In dieser Zeit, als es bereits eine durchaus beachtliche Sammlerszene gab und die ersten – inzwischen längst wieder pleite gegangenen – privaten Automuseen eröffnet worden waren, ließ mich mein Kindheitstraum vom eigenen „Motorradkabinett“ nicht mehr los. Ich startete ebenso groß angelegte wie letztendlich erfolglose Aktionen zur Gründung eines „Ersten Österreichischen Motorradmuseums“, vom Mietobjekt in Achau bei Wien, über Gemeinschaftsprojekte nahe Mistelbach an der Zaya und in Drosendorf bis zum Kauf eines Schlosses in Oberstinkenbrunn oder einer alten Schmiede im Waldviertel. 1980 dann endlich der entscheidende Hinweis meines damaligen Berufsschuldirektors Alfred Klampfer, dass in Eggenburg ein ehemaliges Fabrikobjekt nach dem Auszug der dortigen KFZ-Berufsschule leer stünde.

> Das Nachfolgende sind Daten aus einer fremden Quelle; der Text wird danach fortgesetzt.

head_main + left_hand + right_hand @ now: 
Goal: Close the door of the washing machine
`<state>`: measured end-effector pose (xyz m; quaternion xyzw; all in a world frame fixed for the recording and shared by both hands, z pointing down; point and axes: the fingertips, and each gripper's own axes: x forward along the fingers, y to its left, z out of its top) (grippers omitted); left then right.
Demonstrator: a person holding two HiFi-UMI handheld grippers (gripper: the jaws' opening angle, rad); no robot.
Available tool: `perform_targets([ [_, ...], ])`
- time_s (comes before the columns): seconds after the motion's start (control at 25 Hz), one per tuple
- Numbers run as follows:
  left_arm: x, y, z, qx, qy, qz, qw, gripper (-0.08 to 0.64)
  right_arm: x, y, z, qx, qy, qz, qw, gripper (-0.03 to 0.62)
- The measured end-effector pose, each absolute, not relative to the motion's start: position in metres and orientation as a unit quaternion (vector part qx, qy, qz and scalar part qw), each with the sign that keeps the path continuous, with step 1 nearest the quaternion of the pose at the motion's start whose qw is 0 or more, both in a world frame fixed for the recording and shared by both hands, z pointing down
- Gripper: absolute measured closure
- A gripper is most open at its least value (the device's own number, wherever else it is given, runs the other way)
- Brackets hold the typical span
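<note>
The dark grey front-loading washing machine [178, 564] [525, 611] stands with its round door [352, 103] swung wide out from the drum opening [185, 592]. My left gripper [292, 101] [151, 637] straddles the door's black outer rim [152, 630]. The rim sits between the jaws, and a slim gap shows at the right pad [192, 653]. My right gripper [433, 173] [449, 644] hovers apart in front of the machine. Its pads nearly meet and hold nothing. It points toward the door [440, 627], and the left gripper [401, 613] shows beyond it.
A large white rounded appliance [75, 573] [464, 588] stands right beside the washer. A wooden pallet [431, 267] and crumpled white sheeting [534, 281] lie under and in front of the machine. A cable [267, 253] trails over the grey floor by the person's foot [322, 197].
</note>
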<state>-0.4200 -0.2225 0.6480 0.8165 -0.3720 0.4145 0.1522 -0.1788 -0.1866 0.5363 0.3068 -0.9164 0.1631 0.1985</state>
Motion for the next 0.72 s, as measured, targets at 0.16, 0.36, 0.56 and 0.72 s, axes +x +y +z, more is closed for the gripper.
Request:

Im Sommer 1980 war ich mit den Eggenburger Stadtvätern so weit übereingekommen, dass sich mein Traum vom ersten reinen Motorradmuseum in Österreich erfüllen konnte. Mit rund 150 Motorrädern und artverwandten Fahrzeugen wurde in zwei Räumen des Gebäudes der Probebetrieb aufgenommen, im Laufe der Jahrzehnte wuchs der Museumsbestand auf 300 Fahrzeuge und 200 Marken an, die 100 Jahre Motorradgeschichte repräsentierten. Knapp vor der Jahrtausendwende wurde die internationale Bedeutung meiner Sammlung durch die Teilnahme mit einem Laurin & Klement-Motorrad, Baujahr 1904, an der Ausstellung „The Art of the Motorcycle“ im Guggenheim-Museum in Bilbao/Spanien gewürdigt.

Dieser Text stammt aus dem autobiographischen Manuskript „Mein Leben auf zwei Rädern“ von Fritz Ehn, 2005.